Sanayi başta olmak üzere tüm dalları destekleyecek adımları attıklarını, Kilis’teki işletmelere ve kente yatırım yapmayı planlayan yatırımcılara kıymetli kolaylıklar sağladıklarına dikkati çeken Varank, 2012 yılından bu yana Kilis’e yatırım yapmak isteyen 100 yatırımcıya teşvik dokümanı düzenlediklerini, bu dokümanlarla 2,3 milyar liralık sabit yatırım yapılmasının, 3 binden fazla bireye istihdam sağlanmasının önünü açtıklarını kaydetti.
Yalnızca 2020 yılında işletmelere 2 milyon lira direkt hibe dayanağı sağladıklarını, 2003 yılından bu yana direkt hibe dayanağı verdikleri işletme sayısının 621’e, faiz dayanağı verdikleri işletme sayısının ise bin 804’e ulaştığını lisana getiren Varank, İpekyolu Kalkınma Ajansının kurulduğu 2008’den bugüne 135 projeye yaklaşık 50 milyon lira, GAP Bölge Kalkınma Yönetiminin kentteki 50 projeye 50 milyon liranın üzerinde dayanak sağladığını söyledi.
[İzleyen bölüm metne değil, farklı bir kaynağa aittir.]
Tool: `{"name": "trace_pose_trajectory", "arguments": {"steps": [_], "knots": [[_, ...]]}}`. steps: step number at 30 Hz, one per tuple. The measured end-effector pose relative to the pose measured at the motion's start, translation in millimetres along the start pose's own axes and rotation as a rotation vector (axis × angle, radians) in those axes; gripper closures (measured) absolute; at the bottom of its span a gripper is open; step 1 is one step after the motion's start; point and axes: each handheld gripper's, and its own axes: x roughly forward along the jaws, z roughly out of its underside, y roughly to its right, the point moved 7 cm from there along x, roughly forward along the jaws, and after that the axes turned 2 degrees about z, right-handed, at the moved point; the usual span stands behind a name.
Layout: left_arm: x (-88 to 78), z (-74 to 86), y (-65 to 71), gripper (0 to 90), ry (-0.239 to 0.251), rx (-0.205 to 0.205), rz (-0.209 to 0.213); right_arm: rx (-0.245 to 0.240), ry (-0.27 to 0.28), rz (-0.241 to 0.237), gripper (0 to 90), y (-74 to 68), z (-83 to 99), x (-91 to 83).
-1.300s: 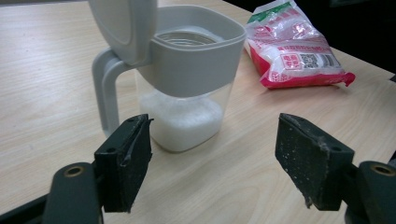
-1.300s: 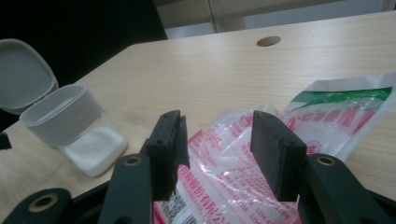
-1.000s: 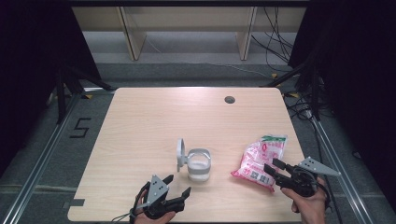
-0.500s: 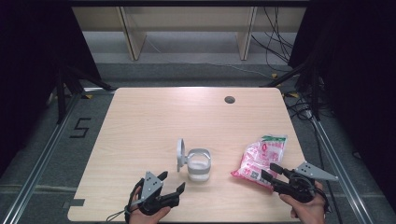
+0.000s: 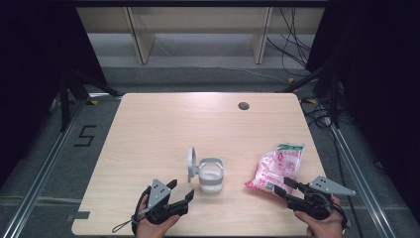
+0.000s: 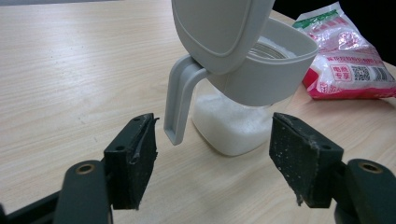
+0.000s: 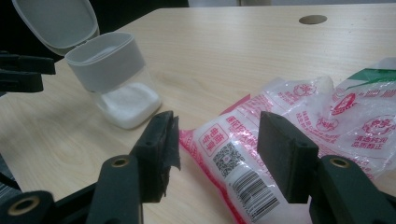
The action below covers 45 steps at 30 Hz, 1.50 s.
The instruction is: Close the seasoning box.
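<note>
Left claw (image 5: 181,192) has just narrowed slightly before the open-lidded, white-filled container (image 5: 210,174).

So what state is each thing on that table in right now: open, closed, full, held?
Clear plastic jar with grey collar: upright on the table, partly filled with white grains.
Grey hinged lid: flipped open, standing up.
Pink-and-white printed plastic bag: lying flat, looks sealed.
Left tool: open, jaws just narrowed slightly, either side of the jar, not touching.
Right tool: open, over the bag's near end, not gripping.
</note>
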Motion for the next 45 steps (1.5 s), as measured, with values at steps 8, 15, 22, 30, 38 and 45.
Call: {"name": "trace_pose_trajectory", "arguments": {"steps": [8, 15, 22, 30, 38, 45], "knots": [[1.3, -1.3, -8.3, 40.3, -0.027, 0.023, -0.028, 0.027, -0.017, -0.011, 46.6, -6.3, 3.5, -0.5], [3.8, -3.8, -17.1, 60.6, -0.050, 0.053, -0.030, 0.037, -0.029, -0.009, 46.6, -8.6, 5.5, -3.1], [2.6, -11.6, -22.7, 81.5, -0.021, 0.058, -0.027, 0.042, -0.030, -0.004, 46.6, -7.4, 6.7, -4.2], [4.8, -17.7, -23.3, 86.7, -0.013, 0.105, -0.018, 0.035, -0.025, -0.008, 46.7, -7.4, 6.5, -4.7], [6.5, -26.8, -18.2, 87.3, -0.004, 0.139, 0.011, 0.008, -0.009, -0.007, 46.6, -5.9, 6.2, -3.6], [4.3, -36.8, -21.0, 89.1, -0.003, 0.162, 0.012, 0.013, -0.009, -0.009, 45.2, -7.3, 6.2, -3.7]]}}
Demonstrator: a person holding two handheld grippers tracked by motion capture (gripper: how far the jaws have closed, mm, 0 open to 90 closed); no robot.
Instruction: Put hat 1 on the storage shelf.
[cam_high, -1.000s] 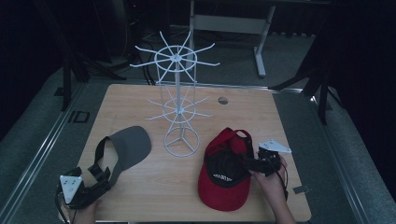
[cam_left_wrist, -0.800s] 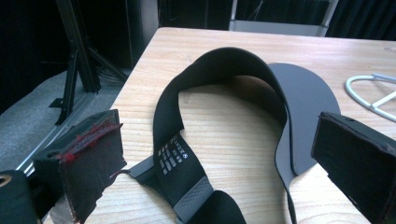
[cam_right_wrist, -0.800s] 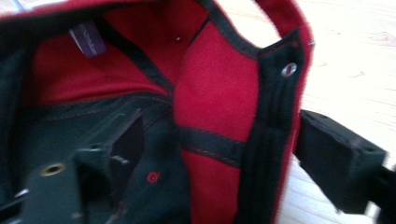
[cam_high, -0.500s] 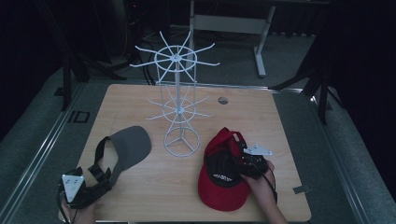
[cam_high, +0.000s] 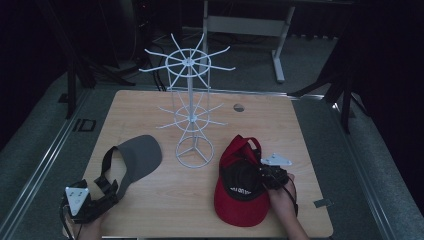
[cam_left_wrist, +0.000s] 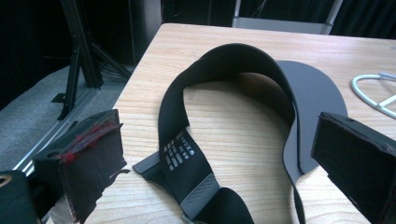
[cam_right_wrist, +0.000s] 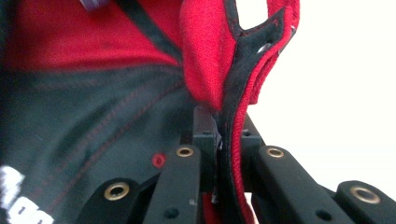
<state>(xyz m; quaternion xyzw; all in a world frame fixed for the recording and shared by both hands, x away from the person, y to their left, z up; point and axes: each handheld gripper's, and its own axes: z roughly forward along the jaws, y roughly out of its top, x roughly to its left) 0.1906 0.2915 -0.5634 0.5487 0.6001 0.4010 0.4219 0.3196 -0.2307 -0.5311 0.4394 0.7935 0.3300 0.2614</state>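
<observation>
A red and black cap (cam_high: 240, 187) lies on the wooden table (cam_high: 150, 110) at the front right, brim toward me. My right gripper (cam_high: 265, 175) has just been closing and is shut on the cap's side edge (cam_right_wrist: 229, 140), its jaws pinching the red and black fabric between them. A grey visor with a black strap (cam_high: 132, 160) lies at the front left. My left gripper (cam_high: 100, 202) rests open at the strap's near end, and the strap (cam_left_wrist: 187, 168) lies between its two black pads (cam_left_wrist: 93, 168) without touching them.
A white wire display stand (cam_high: 190, 100) with spoked arms rises from the middle of the table, its round base (cam_high: 194, 152) between the two hats. A small round hole cover (cam_high: 239, 107) sits farther back. Dark floor and a metal frame surround the table.
The right gripper moved slightly left and down onto the cap's side and its jaws closed on the fabric. The left gripper and visor stayed still.
</observation>
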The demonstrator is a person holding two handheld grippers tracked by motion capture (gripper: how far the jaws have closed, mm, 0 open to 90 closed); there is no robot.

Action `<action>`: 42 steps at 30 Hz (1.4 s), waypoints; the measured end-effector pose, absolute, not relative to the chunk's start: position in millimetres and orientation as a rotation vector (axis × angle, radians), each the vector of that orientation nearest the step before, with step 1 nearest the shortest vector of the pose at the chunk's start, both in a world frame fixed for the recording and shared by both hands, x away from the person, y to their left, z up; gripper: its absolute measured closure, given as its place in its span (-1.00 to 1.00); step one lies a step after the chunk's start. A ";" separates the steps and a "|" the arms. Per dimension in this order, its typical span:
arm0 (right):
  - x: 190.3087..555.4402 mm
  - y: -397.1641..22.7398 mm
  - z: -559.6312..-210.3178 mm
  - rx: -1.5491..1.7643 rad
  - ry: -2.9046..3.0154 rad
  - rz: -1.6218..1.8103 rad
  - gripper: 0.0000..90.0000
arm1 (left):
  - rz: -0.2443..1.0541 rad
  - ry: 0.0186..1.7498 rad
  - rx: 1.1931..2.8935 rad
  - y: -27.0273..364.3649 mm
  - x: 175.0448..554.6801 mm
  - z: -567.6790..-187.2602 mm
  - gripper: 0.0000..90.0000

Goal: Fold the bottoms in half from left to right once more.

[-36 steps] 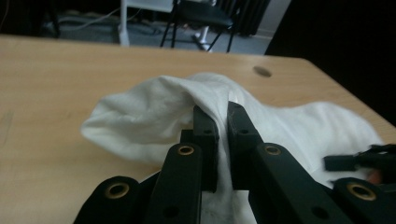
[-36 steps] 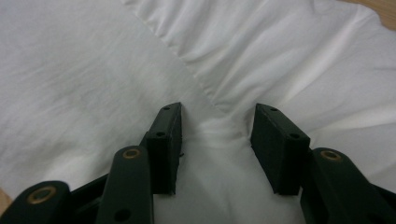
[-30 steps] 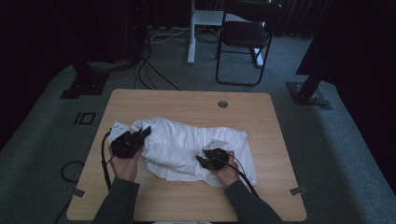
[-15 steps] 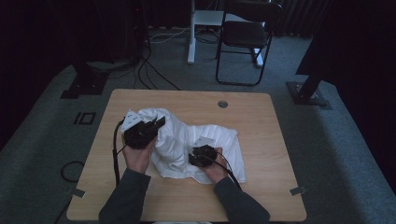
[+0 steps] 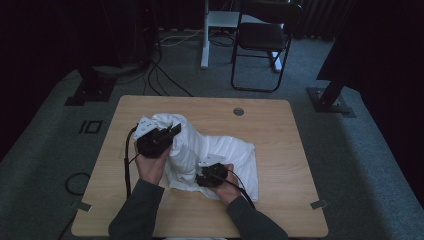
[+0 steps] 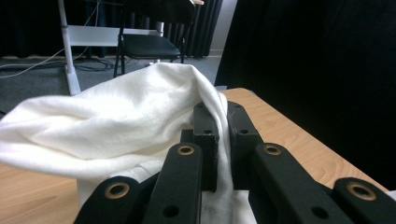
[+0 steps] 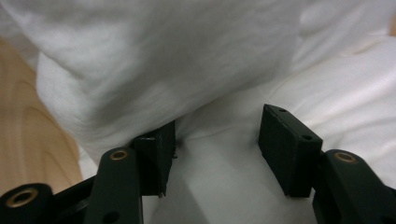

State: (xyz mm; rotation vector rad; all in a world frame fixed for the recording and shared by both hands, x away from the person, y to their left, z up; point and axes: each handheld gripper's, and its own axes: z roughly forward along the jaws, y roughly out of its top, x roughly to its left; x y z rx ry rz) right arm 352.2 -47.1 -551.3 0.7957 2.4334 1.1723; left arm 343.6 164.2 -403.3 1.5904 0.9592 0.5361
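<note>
White cloth (image 5: pixel 210 150) heaped mid-table. Left gripper (image 5: pixel 167 134) clamped on fold, lifted. Right gripper (image 7: pixel 215 140) jaws just opening, parted over cloth, nothing pinched. Risk: single pinch slips, fold drops; cloth drags toward near edge of table (image 5: pixel 280 120).

Dim recording studio or lab, black curtains (image 5: pixel 385 45), grey carpet (image 5: pixel 350 150), floor cables (image 5: pixel 165 75), stand bases (image 5: pixel 331 97), folding chair (image 5: pixel 262 40)
</note>
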 end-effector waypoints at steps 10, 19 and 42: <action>346.5 -83.1 -546.3 0.848 2.411 1.173 -0.12 | 0.529 0.939 1.601 157.3 340.8 -403.8 0.91; 372.4 -51.4 -550.4 0.758 2.478 1.162 -0.13 | 0.520 0.923 1.624 144.8 342.3 -405.9 0.91; 407.3 -97.6 -555.6 0.972 2.462 1.092 -0.16 | 0.472 0.895 1.686 121.2 345.4 -418.8 0.90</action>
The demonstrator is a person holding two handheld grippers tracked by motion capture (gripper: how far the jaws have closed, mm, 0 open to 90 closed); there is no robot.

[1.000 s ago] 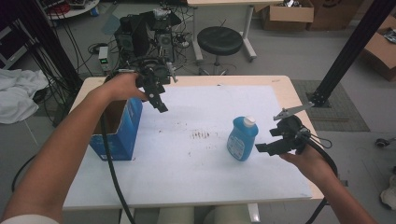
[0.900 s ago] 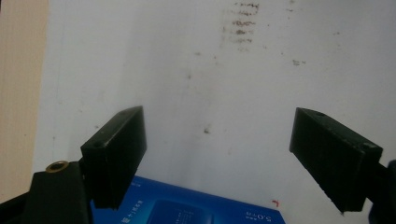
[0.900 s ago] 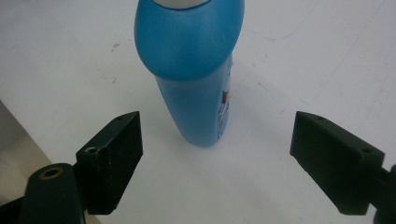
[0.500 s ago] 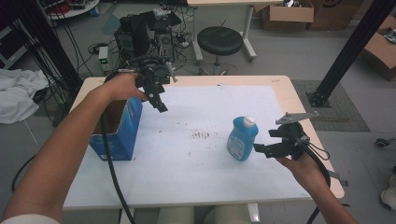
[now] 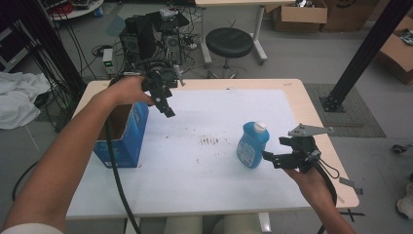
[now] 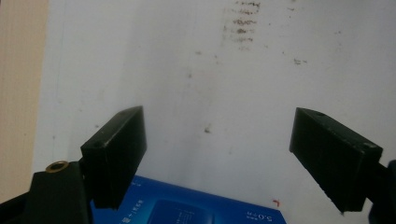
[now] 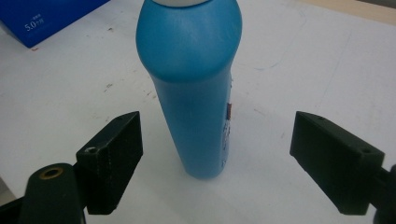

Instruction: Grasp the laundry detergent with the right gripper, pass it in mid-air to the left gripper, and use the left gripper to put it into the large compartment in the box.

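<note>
Right gripper has been drawn back lower right, clear of the bottle.
Bottle stands upright, right of centre on the desk; both grippers are spread, left gripper held beside the box.

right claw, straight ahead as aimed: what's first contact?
Most likely the blue bottle. In the right gripper view it stands upright, centred between the open jaws of the right claw, nothing in between. In the high view the claw sits just short of it; the exact gap is hard to judge.
</note>
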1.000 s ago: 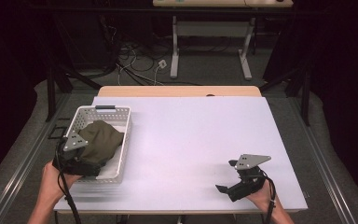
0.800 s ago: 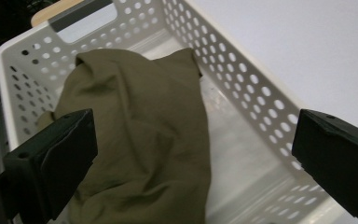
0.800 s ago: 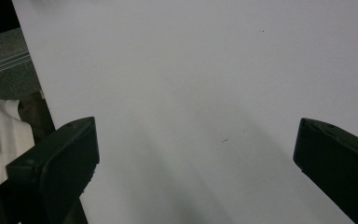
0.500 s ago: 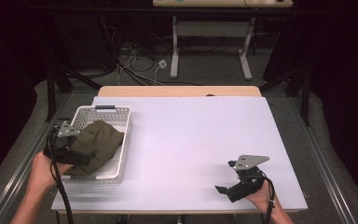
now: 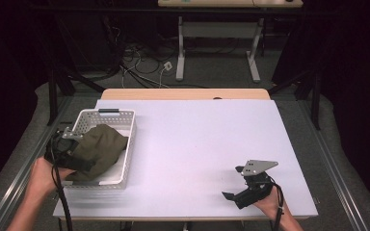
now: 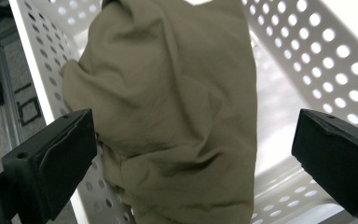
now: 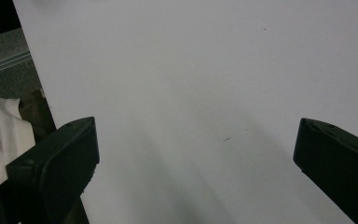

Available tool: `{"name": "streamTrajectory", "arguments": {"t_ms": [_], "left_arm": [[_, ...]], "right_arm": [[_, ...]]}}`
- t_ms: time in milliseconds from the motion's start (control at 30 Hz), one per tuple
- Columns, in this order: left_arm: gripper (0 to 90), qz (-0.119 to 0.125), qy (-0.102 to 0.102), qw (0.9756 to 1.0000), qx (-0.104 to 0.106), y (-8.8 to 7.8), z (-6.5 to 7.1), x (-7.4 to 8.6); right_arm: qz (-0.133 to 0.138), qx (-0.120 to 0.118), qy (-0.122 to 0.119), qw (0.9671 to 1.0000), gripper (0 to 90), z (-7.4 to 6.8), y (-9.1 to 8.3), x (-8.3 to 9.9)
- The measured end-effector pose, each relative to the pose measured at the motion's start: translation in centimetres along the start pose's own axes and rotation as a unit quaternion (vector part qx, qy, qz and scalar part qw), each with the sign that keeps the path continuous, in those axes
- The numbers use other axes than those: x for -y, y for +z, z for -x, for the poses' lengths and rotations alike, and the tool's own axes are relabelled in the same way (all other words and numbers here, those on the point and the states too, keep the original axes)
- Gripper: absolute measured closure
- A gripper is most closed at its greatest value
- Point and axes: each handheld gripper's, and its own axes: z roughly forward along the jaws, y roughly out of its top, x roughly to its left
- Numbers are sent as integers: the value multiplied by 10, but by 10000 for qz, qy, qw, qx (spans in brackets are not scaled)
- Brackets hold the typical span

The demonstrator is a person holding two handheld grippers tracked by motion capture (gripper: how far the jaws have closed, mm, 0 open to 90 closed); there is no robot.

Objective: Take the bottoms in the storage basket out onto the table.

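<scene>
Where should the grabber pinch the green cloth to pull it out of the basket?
Probably the bunched hump of the cloth, coming from the basket's left wall, where the open left gripper already faces it. The folds there rise above the rim, so the jaws can close on them.

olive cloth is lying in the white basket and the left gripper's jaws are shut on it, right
Not quite. The olive cloth does lie in the white basket, but the left gripper has its jaws wide open, one on each side of the cloth, not shut on it. The left gripper view shows this.
</scene>
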Motion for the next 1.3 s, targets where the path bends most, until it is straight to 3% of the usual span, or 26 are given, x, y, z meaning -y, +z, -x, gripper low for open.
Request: {"name": "streamTrajectory", "arguments": {"t_ms": [300, 567, 733, 1100, 1300], "left_arm": [[0, -441, -177, 9989, 54, 16, -4, 6], [0, -831, -163, 9964, 75, 30, -4, 8], [0, -1091, -117, 9939, 115, 37, -5, 8], [0, -1406, -41, 9900, 126, 51, -6, 4], [1, -1686, 2, 9856, 124, 61, -4, 3]], "right_arm": [[-21, -20, -26, 10000, 0, 0, 1, 0], [-59, -48, -33, 10000, 0, 0, 2, 0], [-62, -62, -31, 10000, 0, 0, 2, 0], [-55, -81, -46, 9999, 0, -1, 3, 0], [-81, -109, -39, 9999, 0, -1, 3, 0]]}}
– Polateli-Şahinbey Dokuma İhtisas OSB
Bakan Varank, Türkiye’nin en büyük OSB’lerinden biri olacak Polateli-Şahinbey Dokuma İhtisas OSB’sini yatırımcıların hizmetine sunmak için çalışmaların devam ettiğini bildirdi.
Projeyi 2021 yılı yatırım programına dahil ettiklerini aktaran Varank, şu değerlendirmelerde bulundu:
“OSB tarafından hazırlanacak altyapı uygulama projeleri ve keşiflerin onaylanması gerek. Ben Sanayi Bölgeleri Genel Müdürlüğümüze talimat veriyorum. Bir an evvel ihaleleri gerçekleştirelim. Planlanan yatırımlar gerçekleştiğinde, Kilis’in limanlara ve hudut kapılarına olan kaliteli ulaşımı daha da kıymet kazanacak. Bilhassa Amanos Tüneli tabiri caizse çıkmaz sokak olarak anılan bu bölgeyi, kıymetli bir destinasyon haline getirecek. Bu mevzularda Ulaştırma Bakanlığımız ile koordineli bir biçimde çalışıyoruz. Bakanımız Cuma günü Gaziantep’e gelecek ve tüm bu mevzuların üstünden geçecek. OSB yatırımlarına ek olarak, bildiğiniz üzere 3 kısımdan oluşan Küçük Sanayi Sitesi’ni de tamamladık ve esnafımızın hizmetine sunduk. 2002 yılından bu yana yaklaşık 30 milyon lira yatırım yaptığımız Küçük Sanayi Sitesi şu anda 332 işyeriyle esnafımıza hizmet sunuyor ve bin 175 bireye istihdam sağlıyor.”
Tarım kesiminin Kilis için ehemmiyetine işaret eden Varank, konuşmasını şöyle tamamladı:
“Son olarak, tarım kesimi, Kilis’in yurt içi hasılasının yüzde 20’sinden fazlasını oluşturuyor. Bu durum tarıma dayalı endüstrinin gelişmesi için aslında büyük fırsatlar sunuyor. Bölgesel kalkınmada temel yaklaşımımız kentlerin iç potansiyelini harekete geçirmek. Kilis’in salçalık kırmızı biber, üzüm ve zeytin konusunda kıymetli bir potansiyeli var. Biz de kalkınma ajansı ve GAP yönetimimizin takviyesiyle bu alanlara yönelik olarak iki değerli sürece, paketleme ve depolama tesisi kurduk. Zeytin tesisimiz halihazırda faaliyete başladı, üzüm sürece tesisi de bu yıl tamamlanıp üreticilerin hizmetine sunulacak. Toplamda 10 milyon liraya yakın dayanak sağladığımız bu projeler sayesinde Kilisli üreticilerimizin eserleri yurt içi ve yurt dışı pazarlara ulaşacak. Kilis’in marka kıymeti daha da yükselecek.”
Toplantı, basına kapalı olarak devam etti.